The slight risk of cancer from exposure to radiation during high-tech imaging procedures has prompted Children’s Hospitals and Clinics of Minnesota to limit the scans for children who show up with abdominal pains.
Testing a new decisionmaking system, Children’s reduced the rate of CT scans by 25 percent from 2011 to the start of 2013 in its Minneapolis and St. Paul emergency rooms for children with abdominal pains — without an increase in misdiagnosis or complications, according to data the hospital system released last week.
Overuse of CT scans began for well-intended reasons over the past decade, because doctors didn’t want to miss cases of appendicitis in children that could later rupture and cause severe and disabling complications, said Dr. Anupam Kharbanda, Children’s director of emergency services research. Trouble is, only one in 100 children who enter an ER with abdominal pain actually has an inflamed appendix that must be removed before it bursts.
The new decisionmaking system warns doctors when they enter computer orders for CT scans based on symptoms that suggest a low risk of appendicitis, Kharbanda said. “That alert basically says, ‘Stop, think about what you are going to do.’ ”
Children at low risk for appendicitis generally have pains because of viral infections or constipation, and can be diagnosed without imaging.

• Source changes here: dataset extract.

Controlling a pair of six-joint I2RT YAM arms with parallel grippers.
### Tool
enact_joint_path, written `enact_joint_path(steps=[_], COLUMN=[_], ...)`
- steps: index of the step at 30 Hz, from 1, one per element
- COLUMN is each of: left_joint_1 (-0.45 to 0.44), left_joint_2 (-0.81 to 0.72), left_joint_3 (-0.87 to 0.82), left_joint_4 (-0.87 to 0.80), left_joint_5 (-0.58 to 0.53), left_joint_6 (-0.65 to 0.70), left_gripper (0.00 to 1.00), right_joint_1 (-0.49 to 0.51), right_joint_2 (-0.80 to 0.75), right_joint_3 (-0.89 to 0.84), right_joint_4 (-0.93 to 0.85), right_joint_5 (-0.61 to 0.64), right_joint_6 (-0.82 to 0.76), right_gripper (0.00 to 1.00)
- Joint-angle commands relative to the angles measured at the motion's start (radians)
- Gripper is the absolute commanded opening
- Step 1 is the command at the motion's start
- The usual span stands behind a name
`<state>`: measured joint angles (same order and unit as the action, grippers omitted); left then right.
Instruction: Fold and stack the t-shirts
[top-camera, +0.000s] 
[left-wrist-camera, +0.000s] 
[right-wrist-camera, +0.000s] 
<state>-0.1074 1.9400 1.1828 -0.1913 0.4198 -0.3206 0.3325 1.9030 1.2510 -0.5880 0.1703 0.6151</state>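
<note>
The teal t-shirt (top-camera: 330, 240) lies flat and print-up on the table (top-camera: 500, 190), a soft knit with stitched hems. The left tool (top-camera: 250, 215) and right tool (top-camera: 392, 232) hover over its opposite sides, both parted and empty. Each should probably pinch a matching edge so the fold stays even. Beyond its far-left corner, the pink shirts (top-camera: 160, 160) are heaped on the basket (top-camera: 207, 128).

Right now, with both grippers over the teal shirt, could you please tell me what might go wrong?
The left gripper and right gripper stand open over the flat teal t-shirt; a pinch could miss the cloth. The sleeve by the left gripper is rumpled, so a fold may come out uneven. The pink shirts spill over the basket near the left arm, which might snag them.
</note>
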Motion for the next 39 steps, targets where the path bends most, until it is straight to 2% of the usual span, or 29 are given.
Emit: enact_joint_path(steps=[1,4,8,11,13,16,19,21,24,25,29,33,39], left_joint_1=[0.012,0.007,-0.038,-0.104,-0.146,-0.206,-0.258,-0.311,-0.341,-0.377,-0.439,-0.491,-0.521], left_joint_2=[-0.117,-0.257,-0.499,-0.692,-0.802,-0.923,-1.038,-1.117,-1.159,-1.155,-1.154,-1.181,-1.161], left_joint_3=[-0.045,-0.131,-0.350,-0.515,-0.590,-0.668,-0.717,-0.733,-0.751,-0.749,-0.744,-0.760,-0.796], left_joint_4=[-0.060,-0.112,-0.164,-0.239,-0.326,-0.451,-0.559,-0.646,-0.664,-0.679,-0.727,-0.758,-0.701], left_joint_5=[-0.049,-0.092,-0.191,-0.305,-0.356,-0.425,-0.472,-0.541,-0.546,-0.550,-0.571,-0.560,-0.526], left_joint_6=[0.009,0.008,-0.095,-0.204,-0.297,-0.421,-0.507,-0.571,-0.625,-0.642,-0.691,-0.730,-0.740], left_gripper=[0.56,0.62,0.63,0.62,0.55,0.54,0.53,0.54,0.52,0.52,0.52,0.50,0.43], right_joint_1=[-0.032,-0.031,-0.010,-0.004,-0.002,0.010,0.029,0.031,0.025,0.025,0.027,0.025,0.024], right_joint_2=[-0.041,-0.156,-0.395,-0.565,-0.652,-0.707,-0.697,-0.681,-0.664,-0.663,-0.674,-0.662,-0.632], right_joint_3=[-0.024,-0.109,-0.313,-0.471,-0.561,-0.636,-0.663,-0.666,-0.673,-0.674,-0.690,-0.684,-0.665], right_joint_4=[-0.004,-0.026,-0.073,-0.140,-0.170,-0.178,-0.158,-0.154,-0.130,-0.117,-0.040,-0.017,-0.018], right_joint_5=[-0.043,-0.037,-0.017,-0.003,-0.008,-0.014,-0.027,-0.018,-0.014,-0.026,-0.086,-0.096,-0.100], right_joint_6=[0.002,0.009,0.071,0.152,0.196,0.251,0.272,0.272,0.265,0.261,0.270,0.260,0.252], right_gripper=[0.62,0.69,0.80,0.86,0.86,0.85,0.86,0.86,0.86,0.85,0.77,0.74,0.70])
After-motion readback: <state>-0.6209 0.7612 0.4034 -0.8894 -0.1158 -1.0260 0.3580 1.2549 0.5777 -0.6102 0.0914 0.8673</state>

Children at medium risk are encouraged to receive an ultrasound, which is less expensive and safer than a CT scan.
Minnesota’s health care system has been a leader, nationally, in the reduction of questionable CT scans — starting in 2006 when the state’s largest insurers and clinic groups agreed on a red-yellow-green ranking system that assessed the risk vs. reward of high-tech imaging procedures for adults.

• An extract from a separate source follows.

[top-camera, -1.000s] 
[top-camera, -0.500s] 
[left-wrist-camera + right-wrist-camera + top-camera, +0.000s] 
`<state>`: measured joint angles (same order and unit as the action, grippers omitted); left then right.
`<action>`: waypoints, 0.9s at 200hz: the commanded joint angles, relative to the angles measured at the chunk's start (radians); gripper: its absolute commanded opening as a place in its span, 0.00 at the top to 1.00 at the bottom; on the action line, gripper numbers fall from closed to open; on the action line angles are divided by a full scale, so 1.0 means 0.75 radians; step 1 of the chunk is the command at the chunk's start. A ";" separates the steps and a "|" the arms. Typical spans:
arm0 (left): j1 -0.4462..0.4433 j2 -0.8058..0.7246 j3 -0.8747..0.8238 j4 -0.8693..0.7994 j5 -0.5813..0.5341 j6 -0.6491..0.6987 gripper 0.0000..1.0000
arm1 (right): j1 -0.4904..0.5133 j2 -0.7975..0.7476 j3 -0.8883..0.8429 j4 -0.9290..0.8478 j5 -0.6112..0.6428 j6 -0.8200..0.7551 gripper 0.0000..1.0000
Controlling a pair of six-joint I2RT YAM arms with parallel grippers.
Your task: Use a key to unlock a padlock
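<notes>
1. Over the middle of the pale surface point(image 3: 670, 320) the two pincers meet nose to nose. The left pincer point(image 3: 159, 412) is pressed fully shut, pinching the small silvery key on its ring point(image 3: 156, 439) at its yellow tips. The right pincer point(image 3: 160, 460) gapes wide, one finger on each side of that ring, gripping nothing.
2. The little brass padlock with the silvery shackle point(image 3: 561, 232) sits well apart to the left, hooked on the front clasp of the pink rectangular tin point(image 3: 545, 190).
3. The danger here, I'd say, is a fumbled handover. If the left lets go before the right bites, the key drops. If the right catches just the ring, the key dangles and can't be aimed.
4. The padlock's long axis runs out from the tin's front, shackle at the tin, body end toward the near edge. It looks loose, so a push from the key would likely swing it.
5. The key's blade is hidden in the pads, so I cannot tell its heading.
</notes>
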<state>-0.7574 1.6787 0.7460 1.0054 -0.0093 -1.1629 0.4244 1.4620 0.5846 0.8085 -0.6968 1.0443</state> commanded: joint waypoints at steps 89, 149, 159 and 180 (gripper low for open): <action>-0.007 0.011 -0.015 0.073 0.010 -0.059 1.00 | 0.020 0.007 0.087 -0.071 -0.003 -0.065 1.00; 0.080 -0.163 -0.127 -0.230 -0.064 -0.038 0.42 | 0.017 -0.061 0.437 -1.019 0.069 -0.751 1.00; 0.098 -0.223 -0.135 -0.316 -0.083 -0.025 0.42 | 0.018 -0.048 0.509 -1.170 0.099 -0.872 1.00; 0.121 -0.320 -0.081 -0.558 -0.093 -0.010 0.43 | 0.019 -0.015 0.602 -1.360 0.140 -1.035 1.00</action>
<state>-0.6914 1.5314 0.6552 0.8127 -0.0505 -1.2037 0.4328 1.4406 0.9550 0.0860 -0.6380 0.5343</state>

Growth in imaging procedures slowed from 7 percent annually to 1 percent in subsequent years, saving an estimated $234 million. Based on estimates that 1 percent to 2 percent of cancers are related to radiation exposure from imaging procedures, the collaboration prevented an estimated 96 cancer-related deaths in Minnesota between 2007 and 2012, according to the Bloomington-based Institute for Clinical Systems Improvement.
Kharbanda said reducing radiation exposure is particularly important in children, because there is evidence that their exposure-related cancer risks are greater.
“Not when they’re 5,” he said, “but like in their 40s and 50s.”
Kharbanda published two studies verifying that the medical criteria in the new Children’s tool identify children most likely to benefit from diagnostic imaging.
Now Children’s has received a research grant of $3.1 million from the National Institutes of Health to test the tool’s effectiveness in 14 community hospitals in Minnesota and California.
Changing practices in his own pediatric hospital was a good step, but Kharbanda said the challenge is to improve decisionmaking among doctors in community hospitals that see most of the children with abdominal pain.
“It’s guidance,” he said. “It does not dictate care, and that’s one of the major criticisms that we addressed when we designed this is that clinicians did not want to be told what to do.”